Federated Database system – is an integrated collection of completely functional and independent databases controlled by local administrators but cooperating with the federation by supporting global operations [33]. This federation can be either tightly coupled or loosely coupled. A tightly coupled federated system presents a predefined static view to the end-user. This is usually based on a global schema that accommodates the entire component schema and maintained by system administrator who makes all schematic and semantic integration decisions in advance. In a loosely coupled system the integration is dynamic. The user is responsible for the integration of data or the system has to provide a mechanism for performing the integration of data.

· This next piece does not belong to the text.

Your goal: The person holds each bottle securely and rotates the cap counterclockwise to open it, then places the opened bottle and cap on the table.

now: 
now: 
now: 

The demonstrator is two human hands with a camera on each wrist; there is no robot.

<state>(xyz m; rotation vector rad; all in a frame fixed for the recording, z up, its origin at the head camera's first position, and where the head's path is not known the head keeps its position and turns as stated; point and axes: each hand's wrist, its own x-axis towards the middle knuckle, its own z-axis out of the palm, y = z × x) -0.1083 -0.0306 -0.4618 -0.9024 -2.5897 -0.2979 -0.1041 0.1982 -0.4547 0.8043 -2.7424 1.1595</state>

Client server architecture - provides the ability of two or more components to cooperate despite differences in interface, execution language and platform. Client server applications achieve systems interoperability, using interface standardisation by mapping client and server interfaces to a common representation and interface bridging which uses two-way maps between client and server [18]. The Common Object Request Broker Architecture [34], OMG‘s open, vendor-independent architecture and Microsoft‘s Component Object Model COM/OLE [35] realize interoperability using interface standardisation. The client server architecture restricts the autonomy and heterogeneity of distributed data sources as they all have to conform to either a client or a server component which also imposes a maintenance problem once when the system is scaled up.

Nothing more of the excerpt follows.